### WHAT IS REQUIRED
Set down all the records below, word for word.

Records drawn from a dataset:

——————

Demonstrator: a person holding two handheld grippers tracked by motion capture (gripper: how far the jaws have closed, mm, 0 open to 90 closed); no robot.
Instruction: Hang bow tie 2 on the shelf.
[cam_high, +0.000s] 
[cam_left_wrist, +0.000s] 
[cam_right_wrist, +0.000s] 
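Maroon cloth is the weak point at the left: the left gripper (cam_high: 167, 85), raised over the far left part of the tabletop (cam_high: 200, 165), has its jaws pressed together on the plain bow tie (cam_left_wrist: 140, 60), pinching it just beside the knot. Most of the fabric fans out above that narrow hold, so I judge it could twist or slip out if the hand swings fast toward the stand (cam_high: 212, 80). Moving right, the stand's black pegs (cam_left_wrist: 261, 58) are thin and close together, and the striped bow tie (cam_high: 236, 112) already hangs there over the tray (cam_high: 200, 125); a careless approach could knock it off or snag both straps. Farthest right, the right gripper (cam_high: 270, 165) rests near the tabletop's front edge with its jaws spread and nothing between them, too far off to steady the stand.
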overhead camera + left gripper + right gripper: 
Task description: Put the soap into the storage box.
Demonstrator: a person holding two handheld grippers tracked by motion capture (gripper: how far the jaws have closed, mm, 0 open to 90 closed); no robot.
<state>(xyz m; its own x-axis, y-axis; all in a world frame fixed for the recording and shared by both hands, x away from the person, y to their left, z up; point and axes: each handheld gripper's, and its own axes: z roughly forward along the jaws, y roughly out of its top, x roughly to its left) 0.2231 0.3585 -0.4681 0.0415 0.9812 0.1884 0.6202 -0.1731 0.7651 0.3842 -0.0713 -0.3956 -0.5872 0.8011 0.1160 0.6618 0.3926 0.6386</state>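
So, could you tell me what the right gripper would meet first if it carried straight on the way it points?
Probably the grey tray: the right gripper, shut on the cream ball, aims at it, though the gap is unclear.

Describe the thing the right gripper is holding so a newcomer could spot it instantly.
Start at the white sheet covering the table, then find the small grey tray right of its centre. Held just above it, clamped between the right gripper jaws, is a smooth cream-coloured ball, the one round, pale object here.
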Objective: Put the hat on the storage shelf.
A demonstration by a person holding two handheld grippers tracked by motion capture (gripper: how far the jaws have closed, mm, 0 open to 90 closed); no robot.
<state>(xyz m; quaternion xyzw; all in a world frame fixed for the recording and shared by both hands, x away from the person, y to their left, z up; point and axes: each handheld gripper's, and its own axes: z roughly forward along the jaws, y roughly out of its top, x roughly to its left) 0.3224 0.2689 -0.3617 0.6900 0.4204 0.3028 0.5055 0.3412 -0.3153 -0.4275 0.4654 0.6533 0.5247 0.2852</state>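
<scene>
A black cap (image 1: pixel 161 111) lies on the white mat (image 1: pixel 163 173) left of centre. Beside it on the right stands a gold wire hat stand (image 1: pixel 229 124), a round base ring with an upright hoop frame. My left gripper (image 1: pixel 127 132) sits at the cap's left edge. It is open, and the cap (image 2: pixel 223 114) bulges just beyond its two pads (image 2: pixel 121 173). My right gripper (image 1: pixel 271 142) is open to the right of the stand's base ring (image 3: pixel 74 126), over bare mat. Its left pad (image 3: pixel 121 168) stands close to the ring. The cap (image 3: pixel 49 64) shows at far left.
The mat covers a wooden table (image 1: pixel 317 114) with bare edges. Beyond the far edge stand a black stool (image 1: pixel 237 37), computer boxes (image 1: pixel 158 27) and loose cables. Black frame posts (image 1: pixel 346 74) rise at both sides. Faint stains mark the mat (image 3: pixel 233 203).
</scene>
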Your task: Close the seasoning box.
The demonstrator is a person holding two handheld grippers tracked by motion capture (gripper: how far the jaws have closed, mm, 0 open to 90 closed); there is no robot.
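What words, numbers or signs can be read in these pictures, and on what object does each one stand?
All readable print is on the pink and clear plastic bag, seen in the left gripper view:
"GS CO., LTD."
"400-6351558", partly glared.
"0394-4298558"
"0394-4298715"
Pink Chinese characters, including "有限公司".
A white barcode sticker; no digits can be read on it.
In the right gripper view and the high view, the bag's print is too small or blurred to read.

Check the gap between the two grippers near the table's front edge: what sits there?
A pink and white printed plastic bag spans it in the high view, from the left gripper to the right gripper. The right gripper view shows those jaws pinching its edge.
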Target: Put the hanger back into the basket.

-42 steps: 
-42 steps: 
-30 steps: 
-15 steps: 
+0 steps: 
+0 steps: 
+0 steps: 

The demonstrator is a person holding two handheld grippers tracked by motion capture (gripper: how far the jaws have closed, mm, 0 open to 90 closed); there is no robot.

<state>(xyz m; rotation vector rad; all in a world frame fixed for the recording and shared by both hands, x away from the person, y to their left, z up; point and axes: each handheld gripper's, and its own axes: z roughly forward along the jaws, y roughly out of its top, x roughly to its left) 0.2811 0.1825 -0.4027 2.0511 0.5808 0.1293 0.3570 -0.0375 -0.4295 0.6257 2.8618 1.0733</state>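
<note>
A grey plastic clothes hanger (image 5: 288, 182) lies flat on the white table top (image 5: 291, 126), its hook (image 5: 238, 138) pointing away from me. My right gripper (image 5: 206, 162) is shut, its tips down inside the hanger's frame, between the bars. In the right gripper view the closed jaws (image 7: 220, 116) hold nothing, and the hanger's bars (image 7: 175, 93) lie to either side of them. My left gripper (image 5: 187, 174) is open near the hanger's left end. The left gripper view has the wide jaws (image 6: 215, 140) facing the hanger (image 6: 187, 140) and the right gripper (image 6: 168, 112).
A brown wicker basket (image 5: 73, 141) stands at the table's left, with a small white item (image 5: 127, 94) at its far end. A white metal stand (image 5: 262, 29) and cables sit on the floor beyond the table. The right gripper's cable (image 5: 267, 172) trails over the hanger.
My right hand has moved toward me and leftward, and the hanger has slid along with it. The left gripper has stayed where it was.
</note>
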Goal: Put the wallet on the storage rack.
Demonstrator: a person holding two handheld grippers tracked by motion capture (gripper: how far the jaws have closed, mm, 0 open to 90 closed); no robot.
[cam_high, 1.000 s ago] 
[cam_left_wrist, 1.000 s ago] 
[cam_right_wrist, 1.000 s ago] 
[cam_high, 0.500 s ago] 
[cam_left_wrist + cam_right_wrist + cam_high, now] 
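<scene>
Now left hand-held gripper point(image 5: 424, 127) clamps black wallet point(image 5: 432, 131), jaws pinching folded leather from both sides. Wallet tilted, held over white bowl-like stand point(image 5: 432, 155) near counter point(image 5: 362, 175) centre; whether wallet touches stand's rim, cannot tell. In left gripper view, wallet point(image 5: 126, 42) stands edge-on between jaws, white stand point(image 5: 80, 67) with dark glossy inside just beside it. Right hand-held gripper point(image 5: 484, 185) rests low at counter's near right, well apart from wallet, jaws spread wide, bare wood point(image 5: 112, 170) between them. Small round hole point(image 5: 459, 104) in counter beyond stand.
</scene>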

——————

### ANSWER SECTION
Demonstrator: a person holding two handheld grippers tracked by motion capture (gripper: how far the jaws have closed, mm, 0 open to 90 closed); no robot.
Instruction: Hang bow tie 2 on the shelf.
[cam_high, +0.000s] 
[cam_left_wrist, +0.000s] 
[cam_right_wrist, +0.000s] 
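Maroon cloth is the weak point at the left: the left gripper (cam_high: 167, 85), raised over the far left part of the tabletop (cam_high: 200, 165), has its jaws pressed together on the plain bow tie (cam_left_wrist: 140, 60), pinching it just beside the knot. Most of the fabric fans out above that narrow hold, so I judge it could twist or slip out if the hand swings fast toward the stand (cam_high: 212, 80). Moving right, the stand's black pegs (cam_left_wrist: 261, 58) are thin and close together, and the striped bow tie (cam_high: 236, 112) already hangs there over the tray (cam_high: 200, 125); a careless approach could knock it off or snag both straps. Farthest right, the right gripper (cam_high: 270, 165) rests near the tabletop's front edge with its jaws spread and nothing between them, too far off to steady the stand.
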overhead camera + left gripper + right gripper: 
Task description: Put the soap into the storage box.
Demonstrator: a person holding two handheld grippers tracked by motion capture (gripper: how far the jaws have closed, mm, 0 open to 90 closed); no robot.
<state>(xyz m; its own x-axis, y-axis; all in a world frame fixed for the recording and shared by both hands, x away from the person, y to their left, z up; point and axes: each handheld gripper's, and its own axes: z roughly forward along the jaws, y roughly out of its top, x roughly to its left) 0.2231 0.3585 -0.4681 0.0415 0.9812 0.1884 0.6202 -0.1731 0.7651 0.3842 -0.0713 -0.3956 -0.5872 0.8011 0.1160 0.6618 0.3926 0.6386</state>
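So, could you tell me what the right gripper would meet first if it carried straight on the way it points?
Probably the grey tray: the right gripper, shut on the cream ball, aims at it, though the gap is unclear.

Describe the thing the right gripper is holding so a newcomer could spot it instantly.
Start at the white sheet covering the table, then find the small grey tray right of its centre. Held just above it, clamped between the right gripper jaws, is a smooth cream-coloured ball, the one round, pale object here.
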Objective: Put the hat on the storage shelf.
A demonstration by a person holding two handheld grippers tracked by motion capture (gripper: how far the jaws have closed, mm, 0 open to 90 closed); no robot.
<state>(xyz m; quaternion xyzw; all in a world frame fixed for the recording and shared by both hands, x away from the person, y to their left, z up; point and axes: each handheld gripper's, and its own axes: z roughly forward along the jaws, y roughly out of its top, x roughly to its left) 0.3224 0.2689 -0.3617 0.6900 0.4204 0.3028 0.5055 0.3412 -0.3153 -0.4275 0.4654 0.6533 0.5247 0.2852</state>
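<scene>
A black cap (image 1: pixel 161 111) lies on the white mat (image 1: pixel 163 173) left of centre. Beside it on the right stands a gold wire hat stand (image 1: pixel 229 124), a round base ring with an upright hoop frame. My left gripper (image 1: pixel 127 132) sits at the cap's left edge. It is open, and the cap (image 2: pixel 223 114) bulges just beyond its two pads (image 2: pixel 121 173). My right gripper (image 1: pixel 271 142) is open to the right of the stand's base ring (image 3: pixel 74 126), over bare mat. Its left pad (image 3: pixel 121 168) stands close to the ring. The cap (image 3: pixel 49 64) shows at far left.
The mat covers a wooden table (image 1: pixel 317 114) with bare edges. Beyond the far edge stand a black stool (image 1: pixel 237 37), computer boxes (image 1: pixel 158 27) and loose cables. Black frame posts (image 1: pixel 346 74) rise at both sides. Faint stains mark the mat (image 3: pixel 233 203).
</scene>
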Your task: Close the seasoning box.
The demonstrator is a person holding two handheld grippers tracked by motion capture (gripper: how far the jaws have closed, mm, 0 open to 90 closed); there is no robot.
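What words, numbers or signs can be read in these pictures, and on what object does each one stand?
All readable print is on the pink and clear plastic bag, seen in the left gripper view:
"GS CO., LTD."
"400-6351558", partly glared.
"0394-4298558"
"0394-4298715"
Pink Chinese characters, including "有限公司".
A white barcode sticker; no digits can be read on it.
In the right gripper view and the high view, the bag's print is too small or blurred to read.

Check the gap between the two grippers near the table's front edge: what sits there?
A pink and white printed plastic bag spans it in the high view, from the left gripper to the right gripper. The right gripper view shows those jaws pinching its edge.
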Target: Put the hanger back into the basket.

-42 steps: 
-42 steps: 
-30 steps: 
-15 steps: 
+0 steps: 
+0 steps: 
+0 steps: 

The demonstrator is a person holding two handheld grippers tracked by motion capture (gripper: how far the jaws have closed, mm, 0 open to 90 closed); there is no robot.

<state>(xyz m; rotation vector rad; all in a world frame fixed for the recording and shared by both hands, x away from the person, y to their left, z up; point and axes: each handheld gripper's, and its own axes: z roughly forward along the jaws, y roughly out of its top, x roughly to its left) 0.2811 0.1825 -0.4027 2.0511 0.5808 0.1293 0.3570 -0.0375 -0.4295 0.6257 2.8618 1.0733</state>
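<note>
A grey plastic clothes hanger (image 5: 288, 182) lies flat on the white table top (image 5: 291, 126), its hook (image 5: 238, 138) pointing away from me. My right gripper (image 5: 206, 162) is shut, its tips down inside the hanger's frame, between the bars. In the right gripper view the closed jaws (image 7: 220, 116) hold nothing, and the hanger's bars (image 7: 175, 93) lie to either side of them. My left gripper (image 5: 187, 174) is open near the hanger's left end. The left gripper view has the wide jaws (image 6: 215, 140) facing the hanger (image 6: 187, 140) and the right gripper (image 6: 168, 112).
A brown wicker basket (image 5: 73, 141) stands at the table's left, with a small white item (image 5: 127, 94) at its far end. A white metal stand (image 5: 262, 29) and cables sit on the floor beyond the table. The right gripper's cable (image 5: 267, 172) trails over the hanger.
My right hand has moved toward me and leftward, and the hanger has slid along with it. The left gripper has stayed where it was.
</note>
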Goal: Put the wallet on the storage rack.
Demonstrator: a person holding two handheld grippers tracked by motion capture (gripper: how far the jaws have closed, mm, 0 open to 90 closed); no robot.
[cam_high, 1.000 s ago] 
[cam_left_wrist, 1.000 s ago] 
[cam_right_wrist, 1.000 s ago] 
[cam_high, 0.500 s ago] 
[cam_left_wrist + cam_right_wrist + cam_high, now] 
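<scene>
Now left hand-held gripper point(image 5: 424, 127) clamps black wallet point(image 5: 432, 131), jaws pinching folded leather from both sides. Wallet tilted, held over white bowl-like stand point(image 5: 432, 155) near counter point(image 5: 362, 175) centre; whether wallet touches stand's rim, cannot tell. In left gripper view, wallet point(image 5: 126, 42) stands edge-on between jaws, white stand point(image 5: 80, 67) with dark glossy inside just beside it. Right hand-held gripper point(image 5: 484, 185) rests low at counter's near right, well apart from wallet, jaws spread wide, bare wood point(image 5: 112, 170) between them. Small round hole point(image 5: 459, 104) in counter beyond stand.
</scene>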

Nothing else is needed to complete the answer.